Aim of the exercise =>
Below are entries; repeat exactly, and nothing else, the lines from the one holding "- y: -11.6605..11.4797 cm" through the one holding "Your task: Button", inclusive. Leave the pictures out.

Source records =>
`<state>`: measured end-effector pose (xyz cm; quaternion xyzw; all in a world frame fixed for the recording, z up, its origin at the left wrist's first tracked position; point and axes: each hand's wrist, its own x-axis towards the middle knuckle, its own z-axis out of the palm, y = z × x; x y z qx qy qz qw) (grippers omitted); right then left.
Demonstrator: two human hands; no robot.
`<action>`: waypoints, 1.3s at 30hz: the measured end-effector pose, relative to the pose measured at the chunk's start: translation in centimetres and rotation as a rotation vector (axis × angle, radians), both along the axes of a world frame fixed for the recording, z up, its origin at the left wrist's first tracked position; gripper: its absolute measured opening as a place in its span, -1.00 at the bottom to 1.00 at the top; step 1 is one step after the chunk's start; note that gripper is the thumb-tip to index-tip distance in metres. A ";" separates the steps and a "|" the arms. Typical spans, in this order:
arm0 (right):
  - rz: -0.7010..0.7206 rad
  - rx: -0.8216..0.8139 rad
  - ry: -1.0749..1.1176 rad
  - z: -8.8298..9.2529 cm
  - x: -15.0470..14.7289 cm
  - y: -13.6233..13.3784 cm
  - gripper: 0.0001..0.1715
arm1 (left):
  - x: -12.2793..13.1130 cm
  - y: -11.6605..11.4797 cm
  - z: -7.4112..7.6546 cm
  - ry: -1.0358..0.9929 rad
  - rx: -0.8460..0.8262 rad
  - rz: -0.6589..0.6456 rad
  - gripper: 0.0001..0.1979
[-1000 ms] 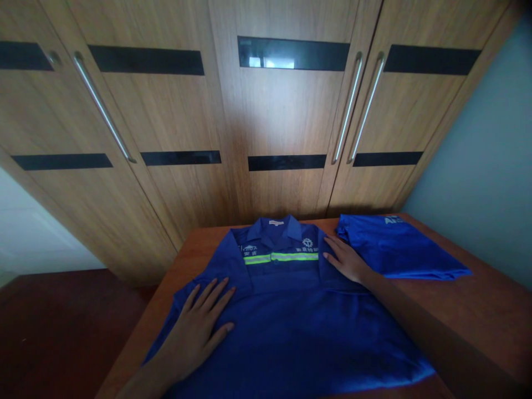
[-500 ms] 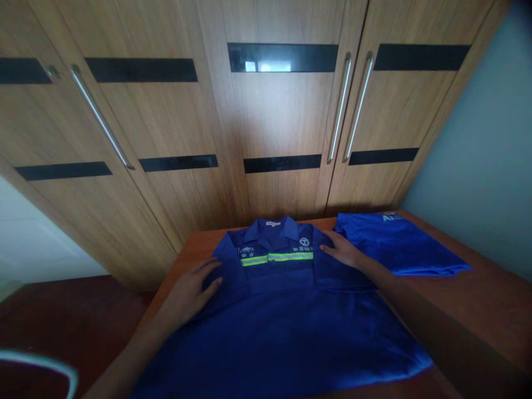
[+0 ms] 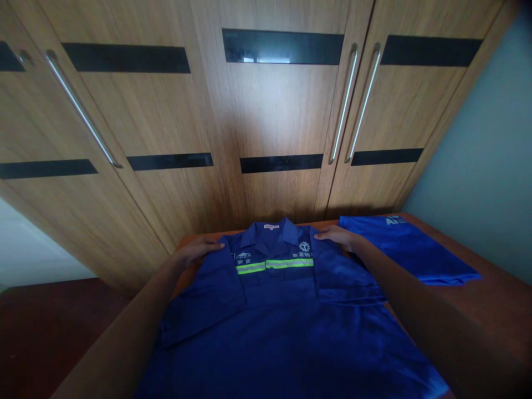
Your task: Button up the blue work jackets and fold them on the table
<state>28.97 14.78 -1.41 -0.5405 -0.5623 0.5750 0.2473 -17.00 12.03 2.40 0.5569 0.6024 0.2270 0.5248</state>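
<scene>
A dark blue work shirt (image 3: 278, 327) lies face up, with its collar toward the cabinet and both sleeves folded inward over the front. A yellow-green reflective stripe and white printing cross its chest. My left hand (image 3: 200, 247) is closed on the shoulder edge left of the collar, thumb on top and fingertips partly hidden beneath the cloth. At the opposite shoulder, my right hand (image 3: 336, 236) pinches the fold in the same way. The lower part of the shirt runs out of view toward me.
A folded brighter blue garment (image 3: 411, 252) with white lettering lies to the right on the reddish-brown table (image 3: 499, 310). Behind the table stands a wooden cabinet (image 3: 278, 116) with long metal handles. A pale wall (image 3: 486, 166) rises at the right.
My left hand has moved from the left sleeve up to the shoulder edge and closed there. The right hand has shifted slightly up along its shoulder and now pinches it.
</scene>
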 end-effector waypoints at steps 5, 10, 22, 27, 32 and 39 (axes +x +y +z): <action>0.010 0.011 0.025 -0.3 -0.3 0.8 -0.74 | 0.5 0.5 0.1 -0.161 -0.047 -0.069 -0.57; -0.086 0.203 0.044 0.0 -0.6 0.7 -0.70 | 0.8 0.8 0.2 -0.261 0.122 0.058 -0.58; 0.035 1.156 -0.396 4.3 1.2 -12.0 -0.70 | -1.6 -10.9 3.1 0.229 0.850 -0.026 -0.77; 0.365 1.233 -0.682 -0.7 1.6 -17.6 -0.56 | -3.4 -16.0 -1.4 0.534 0.941 -0.397 -0.69; 0.371 1.242 -0.783 -2.0 1.5 -18.6 -0.39 | -2.6 -16.8 -1.8 0.721 0.969 -0.434 -0.62; 0.375 1.165 -0.784 -1.3 2.0 -19.5 -0.28 | -3.5 -16.5 -1.6 0.739 1.011 -0.443 -0.65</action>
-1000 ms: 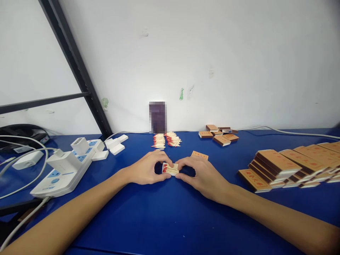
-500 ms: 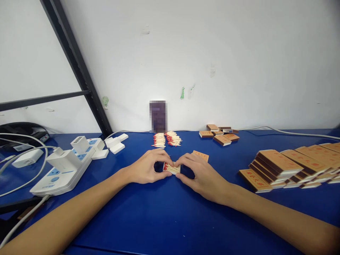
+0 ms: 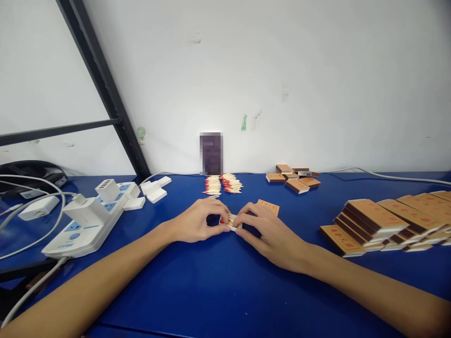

Answer section =>
  - y: -11.6605..11.4797 cm
  - z: -7.4112..7.6546 cm
  - ry: -1.0358..0.9929 rad
  - rx: -0.8460..0.8262 rad
  - rz: -0.6589..0.6456 rad
  - gripper: 0.0001..0.1979
[-1000 ms] 
[-500 ms] 
[+0 ms] 
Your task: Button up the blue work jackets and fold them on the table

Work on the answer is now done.